Start of DATA SHOWN

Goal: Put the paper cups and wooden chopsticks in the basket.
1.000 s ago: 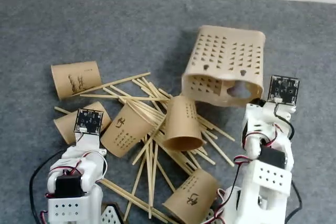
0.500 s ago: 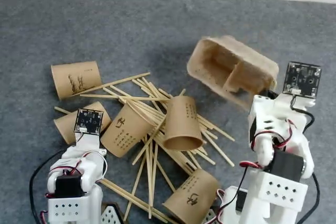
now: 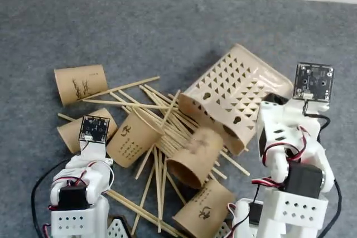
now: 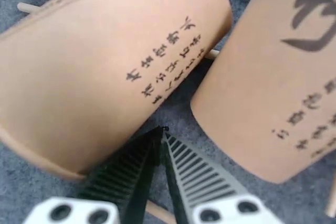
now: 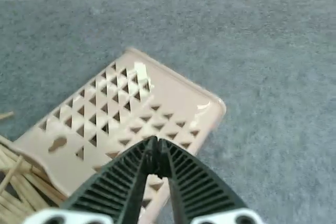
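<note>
The beige perforated basket (image 3: 234,93) lies tipped on its side, its mouth end on the chopsticks (image 3: 159,118). Over its perforated wall (image 5: 131,108) my right gripper (image 5: 155,145) hangs shut, tips pressed together; I cannot tell if they touch it. Brown paper cups lie around: one at the far left (image 3: 81,84), one (image 3: 70,132) half hidden under my left wrist, one (image 3: 133,137) on the sticks, one (image 3: 195,157) by the basket's mouth, one (image 3: 206,207) near the front. My left gripper (image 4: 161,132) is shut, tips pointing between two cups (image 4: 105,72) (image 4: 278,77).
Grey carpet (image 3: 139,32) covers the table, with free room at the back and far left. Chopsticks spread loosely from the centre towards the front edge (image 3: 139,210). The two arm bases (image 3: 75,210) (image 3: 293,204) stand at the front.
The basket swung with the right arm, mouth briefly up, then dropped side-up onto the chopsticks. The middle cup was pushed forward and tipped over. The left arm kept still.
</note>
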`<move>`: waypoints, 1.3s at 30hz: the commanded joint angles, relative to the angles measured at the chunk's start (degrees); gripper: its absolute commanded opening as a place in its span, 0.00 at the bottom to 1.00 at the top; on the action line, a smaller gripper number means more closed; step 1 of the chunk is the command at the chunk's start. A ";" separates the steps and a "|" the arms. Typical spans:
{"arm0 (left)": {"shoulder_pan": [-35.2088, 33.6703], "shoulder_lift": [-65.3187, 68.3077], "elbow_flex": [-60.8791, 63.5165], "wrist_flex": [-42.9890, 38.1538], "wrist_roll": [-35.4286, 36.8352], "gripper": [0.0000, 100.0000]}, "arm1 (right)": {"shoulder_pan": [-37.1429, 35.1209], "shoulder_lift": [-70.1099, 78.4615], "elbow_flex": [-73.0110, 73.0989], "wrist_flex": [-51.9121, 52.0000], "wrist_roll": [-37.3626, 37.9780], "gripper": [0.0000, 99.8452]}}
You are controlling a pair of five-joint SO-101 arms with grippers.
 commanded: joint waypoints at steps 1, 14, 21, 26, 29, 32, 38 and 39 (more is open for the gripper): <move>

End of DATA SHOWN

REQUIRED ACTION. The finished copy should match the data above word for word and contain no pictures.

ANSWER FOR THIS EXERCISE.
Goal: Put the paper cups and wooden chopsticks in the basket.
1.000 s ago: 
0.500 s ago: 
now: 
now: 
now: 
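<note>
The beige perforated basket (image 3: 234,93) lies tipped on its side, its mouth end on the chopsticks (image 3: 159,118). Over its perforated wall (image 5: 131,108) my right gripper (image 5: 155,145) hangs shut, tips pressed together; I cannot tell if they touch it. Brown paper cups lie around: one at the far left (image 3: 81,84), one (image 3: 70,132) half hidden under my left wrist, one (image 3: 133,137) on the sticks, one (image 3: 195,157) by the basket's mouth, one (image 3: 206,207) near the front. My left gripper (image 4: 161,132) is shut, tips pointing between two cups (image 4: 105,72) (image 4: 278,77).
Grey carpet (image 3: 139,32) covers the table, with free room at the back and far left. Chopsticks spread loosely from the centre towards the front edge (image 3: 139,210). The two arm bases (image 3: 75,210) (image 3: 293,204) stand at the front.
The basket swung with the right arm, mouth briefly up, then dropped side-up onto the chopsticks. The middle cup was pushed forward and tipped over. The left arm kept still.
</note>
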`<move>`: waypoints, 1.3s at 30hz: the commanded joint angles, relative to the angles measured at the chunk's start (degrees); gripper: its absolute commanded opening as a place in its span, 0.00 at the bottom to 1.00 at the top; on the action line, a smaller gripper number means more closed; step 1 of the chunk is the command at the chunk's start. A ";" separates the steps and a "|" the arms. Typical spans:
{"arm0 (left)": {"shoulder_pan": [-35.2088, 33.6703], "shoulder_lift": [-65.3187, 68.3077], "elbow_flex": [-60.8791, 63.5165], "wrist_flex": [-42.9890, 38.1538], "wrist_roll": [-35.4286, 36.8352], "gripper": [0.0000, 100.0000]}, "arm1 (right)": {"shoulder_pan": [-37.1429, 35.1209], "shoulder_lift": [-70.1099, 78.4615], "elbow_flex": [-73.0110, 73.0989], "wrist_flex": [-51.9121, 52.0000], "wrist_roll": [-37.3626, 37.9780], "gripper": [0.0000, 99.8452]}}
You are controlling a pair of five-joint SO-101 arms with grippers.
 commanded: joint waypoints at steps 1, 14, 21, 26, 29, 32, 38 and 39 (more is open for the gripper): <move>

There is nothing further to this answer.